Heureux qui a pu l’entendre sur ces sujets. Ce n’était pas une leçon mise au point une fois pour toutes. C’était vraiment une réflexion à vif, sans cesse reprise. Elle prétendait se nourrir de la conversation, plaisir de sociabilité qu’il mettait au-dessus de tout, mais il faut bien dire, vérité oblige, qu’elle tournait assez vite au monologue. Et il en allait ainsi pour l’Église, un de ses sujets de prédilection étant Loisy et le modernisme. Il servait l’Église à genoux, mais prêt à relever la tête, sourcil froncé, au moindre iota maltraité. Là encore, la vérité nous oblige à dire que ce fut assez souvent.
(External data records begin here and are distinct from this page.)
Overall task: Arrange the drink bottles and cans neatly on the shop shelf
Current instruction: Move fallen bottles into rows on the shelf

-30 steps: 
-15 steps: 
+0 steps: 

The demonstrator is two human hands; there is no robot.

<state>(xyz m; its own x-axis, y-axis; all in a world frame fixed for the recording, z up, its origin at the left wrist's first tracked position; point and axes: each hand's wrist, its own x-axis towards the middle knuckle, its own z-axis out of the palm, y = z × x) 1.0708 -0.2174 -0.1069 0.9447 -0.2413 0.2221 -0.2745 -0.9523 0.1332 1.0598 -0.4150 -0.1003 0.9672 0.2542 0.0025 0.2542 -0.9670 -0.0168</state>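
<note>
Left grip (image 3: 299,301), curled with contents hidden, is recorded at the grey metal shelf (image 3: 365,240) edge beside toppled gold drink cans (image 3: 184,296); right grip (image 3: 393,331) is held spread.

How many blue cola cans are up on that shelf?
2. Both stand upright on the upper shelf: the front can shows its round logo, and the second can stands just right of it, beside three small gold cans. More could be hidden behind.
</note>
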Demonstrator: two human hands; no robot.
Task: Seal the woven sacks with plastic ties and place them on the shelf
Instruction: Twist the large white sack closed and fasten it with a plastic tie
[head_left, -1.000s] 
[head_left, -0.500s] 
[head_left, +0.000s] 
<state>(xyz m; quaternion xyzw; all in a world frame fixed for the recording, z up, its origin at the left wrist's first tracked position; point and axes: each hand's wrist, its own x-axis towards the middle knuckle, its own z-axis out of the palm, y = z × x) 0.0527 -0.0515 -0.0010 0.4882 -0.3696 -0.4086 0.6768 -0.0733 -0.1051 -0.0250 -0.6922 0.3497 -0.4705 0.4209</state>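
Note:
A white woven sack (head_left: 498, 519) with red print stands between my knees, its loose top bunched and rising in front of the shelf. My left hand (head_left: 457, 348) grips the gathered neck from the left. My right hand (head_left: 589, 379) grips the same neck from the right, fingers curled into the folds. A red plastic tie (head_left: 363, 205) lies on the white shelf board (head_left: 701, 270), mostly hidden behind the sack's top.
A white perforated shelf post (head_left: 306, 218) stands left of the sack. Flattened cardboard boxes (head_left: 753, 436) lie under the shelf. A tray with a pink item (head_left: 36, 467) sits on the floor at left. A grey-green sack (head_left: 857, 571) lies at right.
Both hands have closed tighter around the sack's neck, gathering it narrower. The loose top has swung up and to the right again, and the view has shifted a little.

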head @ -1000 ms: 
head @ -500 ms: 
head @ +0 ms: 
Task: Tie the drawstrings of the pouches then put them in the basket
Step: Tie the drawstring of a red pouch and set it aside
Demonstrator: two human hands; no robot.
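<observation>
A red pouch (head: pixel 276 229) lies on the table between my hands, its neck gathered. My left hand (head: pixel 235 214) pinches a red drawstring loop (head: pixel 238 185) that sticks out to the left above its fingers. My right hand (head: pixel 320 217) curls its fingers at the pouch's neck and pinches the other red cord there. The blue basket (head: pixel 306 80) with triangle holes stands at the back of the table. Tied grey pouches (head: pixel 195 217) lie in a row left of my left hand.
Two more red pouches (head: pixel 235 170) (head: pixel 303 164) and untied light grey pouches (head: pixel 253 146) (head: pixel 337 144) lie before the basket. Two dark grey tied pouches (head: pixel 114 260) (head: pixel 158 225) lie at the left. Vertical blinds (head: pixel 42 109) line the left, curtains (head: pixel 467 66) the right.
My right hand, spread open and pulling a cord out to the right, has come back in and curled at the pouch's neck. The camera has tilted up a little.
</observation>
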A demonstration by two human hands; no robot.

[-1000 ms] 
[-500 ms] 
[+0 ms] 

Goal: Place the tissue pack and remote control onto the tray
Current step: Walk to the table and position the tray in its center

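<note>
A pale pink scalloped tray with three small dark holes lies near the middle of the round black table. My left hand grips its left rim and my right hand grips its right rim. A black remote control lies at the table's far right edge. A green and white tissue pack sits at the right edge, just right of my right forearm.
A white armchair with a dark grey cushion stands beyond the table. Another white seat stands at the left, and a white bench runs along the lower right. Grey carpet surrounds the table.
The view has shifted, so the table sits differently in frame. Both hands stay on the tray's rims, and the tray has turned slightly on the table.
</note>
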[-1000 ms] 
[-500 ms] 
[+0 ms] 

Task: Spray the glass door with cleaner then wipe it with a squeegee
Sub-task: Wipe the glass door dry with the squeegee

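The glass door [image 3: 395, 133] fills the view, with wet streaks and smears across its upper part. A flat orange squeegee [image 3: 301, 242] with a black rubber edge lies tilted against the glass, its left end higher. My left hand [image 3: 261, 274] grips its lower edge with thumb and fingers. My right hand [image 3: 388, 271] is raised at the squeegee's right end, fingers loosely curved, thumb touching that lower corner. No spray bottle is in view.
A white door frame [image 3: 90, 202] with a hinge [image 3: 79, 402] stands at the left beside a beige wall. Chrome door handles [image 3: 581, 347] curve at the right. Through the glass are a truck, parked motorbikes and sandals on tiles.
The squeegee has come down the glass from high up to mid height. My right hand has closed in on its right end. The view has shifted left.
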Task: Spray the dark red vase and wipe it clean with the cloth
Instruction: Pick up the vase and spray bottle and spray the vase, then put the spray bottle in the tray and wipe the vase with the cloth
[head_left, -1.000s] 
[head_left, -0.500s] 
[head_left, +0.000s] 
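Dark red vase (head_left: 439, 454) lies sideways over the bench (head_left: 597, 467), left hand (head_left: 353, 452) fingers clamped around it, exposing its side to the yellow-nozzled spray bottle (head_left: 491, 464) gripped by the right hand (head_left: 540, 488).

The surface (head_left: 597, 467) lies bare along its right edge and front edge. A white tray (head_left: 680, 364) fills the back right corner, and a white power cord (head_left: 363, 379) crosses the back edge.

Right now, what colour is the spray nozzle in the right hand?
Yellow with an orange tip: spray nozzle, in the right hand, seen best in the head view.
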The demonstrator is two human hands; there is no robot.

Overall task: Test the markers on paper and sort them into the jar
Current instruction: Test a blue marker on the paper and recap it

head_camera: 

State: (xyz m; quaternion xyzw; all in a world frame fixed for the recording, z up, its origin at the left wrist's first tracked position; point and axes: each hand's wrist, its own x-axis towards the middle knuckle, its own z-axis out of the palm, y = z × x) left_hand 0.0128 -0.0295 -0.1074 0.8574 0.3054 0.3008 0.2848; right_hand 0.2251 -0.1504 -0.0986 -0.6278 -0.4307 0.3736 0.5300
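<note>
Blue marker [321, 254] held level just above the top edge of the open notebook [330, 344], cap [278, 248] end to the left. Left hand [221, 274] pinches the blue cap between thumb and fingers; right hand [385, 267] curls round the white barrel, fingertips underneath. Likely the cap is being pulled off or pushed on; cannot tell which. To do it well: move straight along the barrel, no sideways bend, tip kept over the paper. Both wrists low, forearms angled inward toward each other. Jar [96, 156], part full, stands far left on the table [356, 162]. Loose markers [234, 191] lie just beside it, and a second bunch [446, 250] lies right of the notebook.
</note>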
Vous l’entendez bien : nous ne tressons pas des fleurs, fleurs de rhétorique qu’il aurait exécrées. Nous sommes là pour l’accompagner et l’entourer devant son Juge. Nous l’avons connu. Nous l’avons aimé. Nous sommes là pour dire : Iuste Iudex, notre ami Henri, qui est là devant Vous, et nous avec lui, nous portons témoignage qu’ici-bas il fut bon serviteur. Il nous a beaucoup appris. Il nous a donné l’exemple. Trop exigeant ? Intransigeant ? Mais Seigneur par Mathieu votre apôtre vous nous avez dit : que votre oui soit oui, que votre non soit non, tout le reste vient du Mauvais. Henri Hours a dit oui, Henri Hours a dit non,  chaque fois qu’il le fallait. Alors, Pie Iesu Domine, que la Porte étroite s’ouvre grande pour lui.

Le 23 octobre 2017
Discours prononcé par M. Plessy au début de la célébration des funérailles.